- [Required action]
The answer should hold only the lines from the one containing "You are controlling" through the one containing "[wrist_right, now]" in the entries below, copied exactly, without pictures.

Data extracted from a collection:
********************
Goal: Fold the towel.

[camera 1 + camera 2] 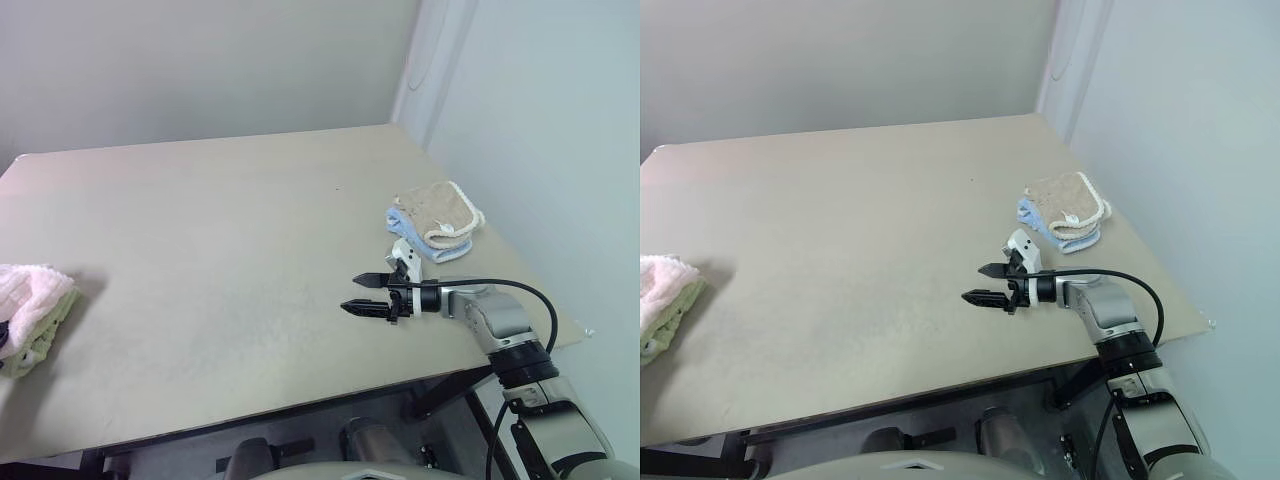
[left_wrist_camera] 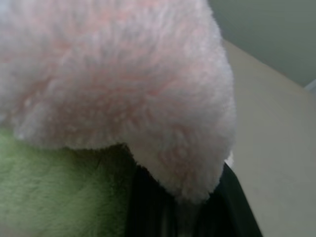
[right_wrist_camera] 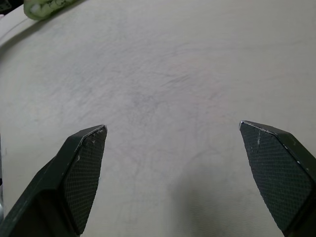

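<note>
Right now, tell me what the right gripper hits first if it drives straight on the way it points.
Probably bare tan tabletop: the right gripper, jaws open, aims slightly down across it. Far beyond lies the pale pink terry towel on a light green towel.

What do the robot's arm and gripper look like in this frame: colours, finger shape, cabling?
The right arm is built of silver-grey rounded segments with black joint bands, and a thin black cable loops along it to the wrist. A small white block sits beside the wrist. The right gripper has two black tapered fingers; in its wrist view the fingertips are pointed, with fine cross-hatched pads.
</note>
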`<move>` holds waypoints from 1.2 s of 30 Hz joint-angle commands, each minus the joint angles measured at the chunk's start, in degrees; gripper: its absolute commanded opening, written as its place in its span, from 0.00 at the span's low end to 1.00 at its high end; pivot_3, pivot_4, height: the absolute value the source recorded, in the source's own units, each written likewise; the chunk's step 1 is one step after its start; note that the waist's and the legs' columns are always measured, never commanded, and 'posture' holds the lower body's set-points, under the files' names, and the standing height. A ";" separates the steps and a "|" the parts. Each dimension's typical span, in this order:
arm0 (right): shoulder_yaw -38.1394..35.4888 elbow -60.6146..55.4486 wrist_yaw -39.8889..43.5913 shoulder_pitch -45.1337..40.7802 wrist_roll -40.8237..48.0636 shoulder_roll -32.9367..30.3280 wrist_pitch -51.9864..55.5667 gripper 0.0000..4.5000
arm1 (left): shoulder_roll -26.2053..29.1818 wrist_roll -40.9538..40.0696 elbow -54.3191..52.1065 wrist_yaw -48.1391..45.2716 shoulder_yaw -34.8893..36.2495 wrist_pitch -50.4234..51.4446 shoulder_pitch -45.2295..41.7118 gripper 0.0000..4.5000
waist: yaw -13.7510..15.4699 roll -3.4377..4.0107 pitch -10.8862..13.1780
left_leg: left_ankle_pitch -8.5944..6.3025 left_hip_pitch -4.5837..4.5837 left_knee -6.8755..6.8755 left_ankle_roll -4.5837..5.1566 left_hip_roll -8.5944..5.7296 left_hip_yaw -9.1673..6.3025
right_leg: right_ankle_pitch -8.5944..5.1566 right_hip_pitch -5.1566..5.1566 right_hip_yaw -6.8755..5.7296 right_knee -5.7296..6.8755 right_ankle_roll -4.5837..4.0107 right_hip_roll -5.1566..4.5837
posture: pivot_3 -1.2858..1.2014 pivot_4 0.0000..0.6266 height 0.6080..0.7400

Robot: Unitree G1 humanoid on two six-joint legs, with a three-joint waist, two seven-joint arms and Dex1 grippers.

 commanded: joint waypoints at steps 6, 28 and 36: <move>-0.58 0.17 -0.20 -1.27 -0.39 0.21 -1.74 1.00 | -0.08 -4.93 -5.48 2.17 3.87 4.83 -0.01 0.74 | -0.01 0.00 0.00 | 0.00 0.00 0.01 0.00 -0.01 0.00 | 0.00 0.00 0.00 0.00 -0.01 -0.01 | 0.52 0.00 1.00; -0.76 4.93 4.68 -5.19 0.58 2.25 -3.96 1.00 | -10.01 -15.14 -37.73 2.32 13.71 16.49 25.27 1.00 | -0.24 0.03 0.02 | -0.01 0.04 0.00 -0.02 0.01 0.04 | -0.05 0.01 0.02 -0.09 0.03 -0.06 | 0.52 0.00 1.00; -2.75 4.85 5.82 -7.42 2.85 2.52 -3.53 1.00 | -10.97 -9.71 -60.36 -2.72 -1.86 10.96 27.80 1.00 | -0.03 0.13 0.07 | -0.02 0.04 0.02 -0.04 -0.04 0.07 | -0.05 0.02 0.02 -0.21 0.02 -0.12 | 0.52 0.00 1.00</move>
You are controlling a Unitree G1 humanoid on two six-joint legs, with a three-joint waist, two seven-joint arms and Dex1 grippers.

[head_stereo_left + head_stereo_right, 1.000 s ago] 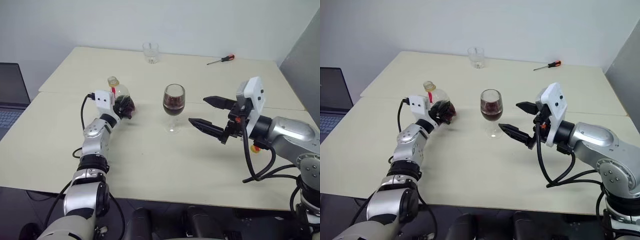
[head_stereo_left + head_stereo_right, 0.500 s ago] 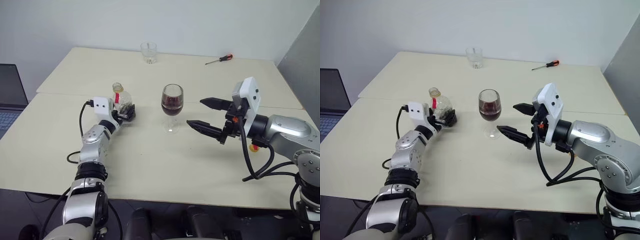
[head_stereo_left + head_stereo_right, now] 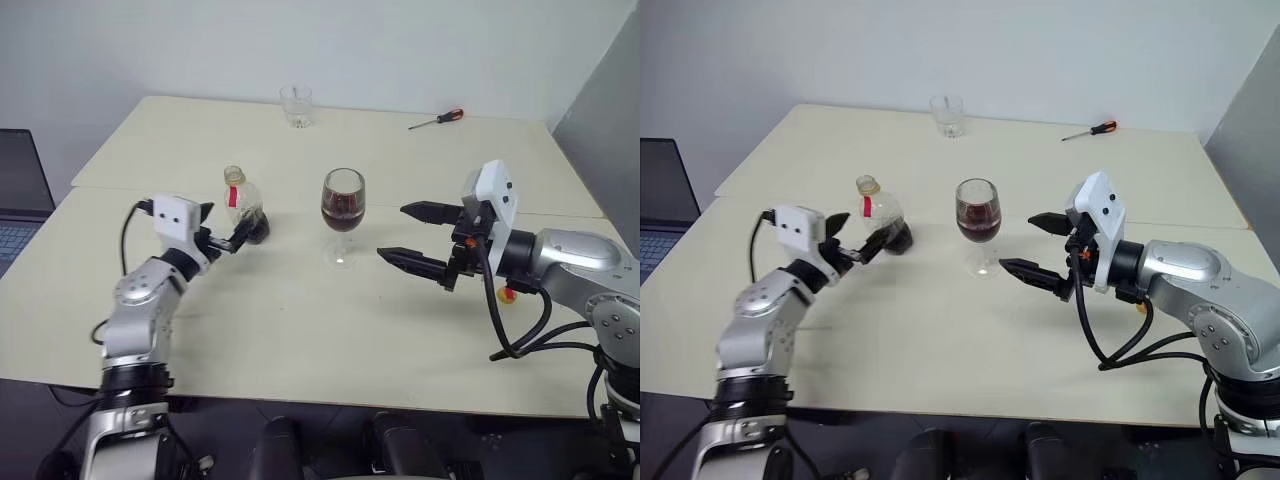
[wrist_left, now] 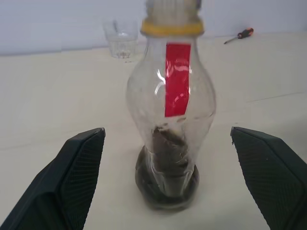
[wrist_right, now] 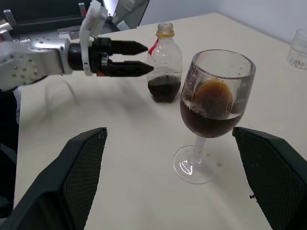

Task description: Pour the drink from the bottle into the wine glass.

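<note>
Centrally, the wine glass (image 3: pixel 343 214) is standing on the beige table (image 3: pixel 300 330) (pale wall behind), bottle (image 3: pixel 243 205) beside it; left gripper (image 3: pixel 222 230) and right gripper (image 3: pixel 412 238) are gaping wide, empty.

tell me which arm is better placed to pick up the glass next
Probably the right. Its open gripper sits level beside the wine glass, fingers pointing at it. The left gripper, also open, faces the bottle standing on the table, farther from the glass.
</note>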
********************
- [Answer to this exercise]
You are controlling a Unitree G1 humanoid on two six-joint legs, with a three-joint waist, two seven-joint arms and Dex1 grippers.

[head_stereo_left + head_stereo_right, 1.000 s ago] 
[head_stereo_left + head_stereo_right, 0.500 s ago] 
[head_stereo_left + head_stereo_right, now] 
[wrist_left, now] 
[wrist_right, now] 

The output given is complete.